Ashe thought.  Her admission took him back to the autumn weeks at Haggart, after the Cliffe crisis and the rearrangement of the ministry in the July of that year.  He well remembered that those weeks had been weeks of special happiness for both of them.  Afterwards, the winter had brought many renewed qualms and vexations.  But in that period, between the storms of the session and Kitty’s escapades in the hunting-field, memory recalled a tender, melting time—­a time rich in hidden and exquisite hours, when with Kitty on his breast, lip to lip and heart to heart, he had reaped, as it seemed to him, the fruits of that indulgence which, as he knew, his mother scorned.  And at that very moment, behind his back, out of his sight, she had begun this atrocious thing.

He looked at her again—­the bitterness almost at his lips, almost beyond his control.

“I wish I knew what could have been your possible object in writing it?”

She sat up and confronted him.  The color flamed back again into her pale cheeks.

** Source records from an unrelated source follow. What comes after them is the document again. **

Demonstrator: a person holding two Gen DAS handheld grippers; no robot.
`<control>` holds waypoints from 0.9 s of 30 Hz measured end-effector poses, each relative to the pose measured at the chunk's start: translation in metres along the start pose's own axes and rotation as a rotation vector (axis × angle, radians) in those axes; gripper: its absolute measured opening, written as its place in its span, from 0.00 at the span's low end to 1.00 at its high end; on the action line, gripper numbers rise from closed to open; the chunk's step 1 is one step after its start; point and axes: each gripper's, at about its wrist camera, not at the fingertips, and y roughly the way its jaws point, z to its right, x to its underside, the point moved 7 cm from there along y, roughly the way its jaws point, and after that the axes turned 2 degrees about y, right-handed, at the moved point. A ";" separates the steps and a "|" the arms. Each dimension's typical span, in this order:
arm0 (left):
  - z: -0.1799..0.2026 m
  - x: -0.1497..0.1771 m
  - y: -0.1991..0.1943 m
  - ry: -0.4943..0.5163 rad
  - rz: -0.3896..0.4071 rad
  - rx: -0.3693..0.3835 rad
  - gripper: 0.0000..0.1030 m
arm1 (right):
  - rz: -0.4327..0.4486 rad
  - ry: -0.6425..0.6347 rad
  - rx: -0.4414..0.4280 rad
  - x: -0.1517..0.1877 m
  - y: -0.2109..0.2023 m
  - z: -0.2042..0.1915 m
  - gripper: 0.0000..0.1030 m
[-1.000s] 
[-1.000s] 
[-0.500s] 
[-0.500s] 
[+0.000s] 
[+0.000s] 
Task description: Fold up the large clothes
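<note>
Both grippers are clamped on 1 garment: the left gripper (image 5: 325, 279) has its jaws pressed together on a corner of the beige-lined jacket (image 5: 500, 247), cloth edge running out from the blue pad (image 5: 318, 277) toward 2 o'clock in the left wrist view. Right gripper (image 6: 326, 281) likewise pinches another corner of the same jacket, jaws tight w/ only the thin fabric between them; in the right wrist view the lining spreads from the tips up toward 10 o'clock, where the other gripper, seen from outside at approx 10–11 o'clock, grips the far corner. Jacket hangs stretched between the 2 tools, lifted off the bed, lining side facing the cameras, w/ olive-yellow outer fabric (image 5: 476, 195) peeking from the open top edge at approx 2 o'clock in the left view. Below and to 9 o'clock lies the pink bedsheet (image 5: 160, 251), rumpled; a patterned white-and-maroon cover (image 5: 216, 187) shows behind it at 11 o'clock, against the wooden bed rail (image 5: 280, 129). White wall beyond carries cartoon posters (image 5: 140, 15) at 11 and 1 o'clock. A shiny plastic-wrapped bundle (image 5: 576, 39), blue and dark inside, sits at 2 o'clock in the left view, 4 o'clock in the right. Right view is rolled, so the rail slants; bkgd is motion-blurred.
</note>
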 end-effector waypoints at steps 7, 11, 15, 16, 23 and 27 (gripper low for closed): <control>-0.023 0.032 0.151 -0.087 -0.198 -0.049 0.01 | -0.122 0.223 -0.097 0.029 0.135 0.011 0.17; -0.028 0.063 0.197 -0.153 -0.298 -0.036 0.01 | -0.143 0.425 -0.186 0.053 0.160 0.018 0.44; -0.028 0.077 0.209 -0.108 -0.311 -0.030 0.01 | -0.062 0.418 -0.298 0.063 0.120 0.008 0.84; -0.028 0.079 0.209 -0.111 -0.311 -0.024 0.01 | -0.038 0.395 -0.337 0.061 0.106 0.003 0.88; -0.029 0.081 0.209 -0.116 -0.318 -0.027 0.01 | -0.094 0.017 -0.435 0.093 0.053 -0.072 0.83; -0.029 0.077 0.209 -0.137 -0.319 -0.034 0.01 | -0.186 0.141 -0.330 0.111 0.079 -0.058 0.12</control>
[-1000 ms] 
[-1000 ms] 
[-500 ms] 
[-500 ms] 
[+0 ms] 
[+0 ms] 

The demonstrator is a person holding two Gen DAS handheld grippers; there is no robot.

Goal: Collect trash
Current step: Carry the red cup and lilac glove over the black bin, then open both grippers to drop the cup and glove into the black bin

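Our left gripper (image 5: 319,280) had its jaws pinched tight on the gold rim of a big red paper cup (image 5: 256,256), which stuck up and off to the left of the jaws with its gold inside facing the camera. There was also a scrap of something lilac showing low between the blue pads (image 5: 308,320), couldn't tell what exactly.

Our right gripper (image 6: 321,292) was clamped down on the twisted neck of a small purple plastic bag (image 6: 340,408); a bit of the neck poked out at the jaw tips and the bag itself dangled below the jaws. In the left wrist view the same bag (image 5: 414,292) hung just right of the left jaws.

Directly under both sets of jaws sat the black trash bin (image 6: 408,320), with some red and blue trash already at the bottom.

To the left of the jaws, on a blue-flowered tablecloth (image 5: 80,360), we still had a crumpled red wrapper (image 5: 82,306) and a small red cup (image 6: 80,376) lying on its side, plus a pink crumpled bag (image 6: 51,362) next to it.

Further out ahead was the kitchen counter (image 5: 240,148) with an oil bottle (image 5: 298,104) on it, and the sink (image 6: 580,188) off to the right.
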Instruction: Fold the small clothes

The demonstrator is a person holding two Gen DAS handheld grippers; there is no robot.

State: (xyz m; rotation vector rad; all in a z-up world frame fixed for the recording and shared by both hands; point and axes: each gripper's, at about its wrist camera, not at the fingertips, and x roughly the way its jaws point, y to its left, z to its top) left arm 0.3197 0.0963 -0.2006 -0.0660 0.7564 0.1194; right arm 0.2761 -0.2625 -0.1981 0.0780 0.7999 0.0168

“You know I told you—­when we had that talk in London—­that I wanted to write.  I thought it would be good for me—­would take my thoughts off—­well, what had happened.  And I began to write this—­and it amused me to find I could do it—­and I suppose I got carried away.  I loved describing you, and glorifying you—­and I loved making caricatures of Lady Parham—­and all the people I hated.  I used to work at it whenever you were away—­or I was dull and there was nothing to do.

“Did it never occur to you,” said Ashe, interrupting, “that it might get you—­get us both—­into trouble, and that you ought to tell me?”

She wavered.

“No!” she said, at last.  “I never did mean to tell you, while I was writing it.  You know I don’t tell lies, William!  The real fact is, I was afraid you’d stop it.”

“Good God!” He threw up his hands with a sound of amazement, then thrust them again into his pockets and began to pace up and down.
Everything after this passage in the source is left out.